### Requirement
Write the listing out again, exactly as it appears.

### Data excerpt
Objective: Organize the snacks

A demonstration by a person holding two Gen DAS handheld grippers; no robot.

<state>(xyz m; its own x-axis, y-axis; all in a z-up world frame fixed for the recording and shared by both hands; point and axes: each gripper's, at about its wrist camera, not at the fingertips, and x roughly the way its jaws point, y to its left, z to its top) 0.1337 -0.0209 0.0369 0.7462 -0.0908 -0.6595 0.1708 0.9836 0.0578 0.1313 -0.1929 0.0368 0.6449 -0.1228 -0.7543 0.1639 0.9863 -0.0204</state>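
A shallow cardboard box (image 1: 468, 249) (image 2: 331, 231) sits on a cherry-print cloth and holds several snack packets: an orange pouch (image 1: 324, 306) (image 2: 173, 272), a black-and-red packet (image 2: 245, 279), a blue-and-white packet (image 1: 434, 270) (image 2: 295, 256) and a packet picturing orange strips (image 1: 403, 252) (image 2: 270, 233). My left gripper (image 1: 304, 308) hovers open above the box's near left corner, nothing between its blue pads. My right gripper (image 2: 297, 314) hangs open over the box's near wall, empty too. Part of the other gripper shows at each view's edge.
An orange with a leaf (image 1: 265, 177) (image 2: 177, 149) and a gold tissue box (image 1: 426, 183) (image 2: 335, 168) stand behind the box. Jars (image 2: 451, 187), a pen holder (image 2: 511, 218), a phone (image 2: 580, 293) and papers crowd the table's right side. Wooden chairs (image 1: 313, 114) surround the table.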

### Solved exercise
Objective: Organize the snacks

A demonstration by a person holding two Gen DAS handheld grippers; no robot.

<state>(xyz m; its own x-axis, y-axis; all in a z-up world frame fixed for the recording and shared by both hands; point and axes: each gripper's, at about its wrist camera, not at the fingertips, and x roughly the way its jaws point, y to its left, z to its top) 0.1337 -0.0209 0.0369 0.7462 -0.0908 -0.6595 0.1708 0.9836 0.0578 0.1313 -0.1929 0.0368 0.6449 -0.1228 -0.7543 0.1639 0.9863 -0.0204</state>
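A shallow cardboard box (image 1: 468, 249) (image 2: 331, 231) sits on a cherry-print cloth and holds several snack packets: an orange pouch (image 1: 324, 306) (image 2: 173, 272), a black-and-red packet (image 2: 245, 279), a blue-and-white packet (image 1: 434, 270) (image 2: 295, 256) and a packet picturing orange strips (image 1: 403, 252) (image 2: 270, 233). My left gripper (image 1: 304, 308) hovers open above the box's near left corner, nothing between its blue pads. My right gripper (image 2: 297, 314) hangs open over the box's near wall, empty too. Part of the other gripper shows at each view's edge.
An orange with a leaf (image 1: 265, 177) (image 2: 177, 149) and a gold tissue box (image 1: 426, 183) (image 2: 335, 168) stand behind the box. Jars (image 2: 451, 187), a pen holder (image 2: 511, 218), a phone (image 2: 580, 293) and papers crowd the table's right side. Wooden chairs (image 1: 313, 114) surround the table.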

The answer requires no additions.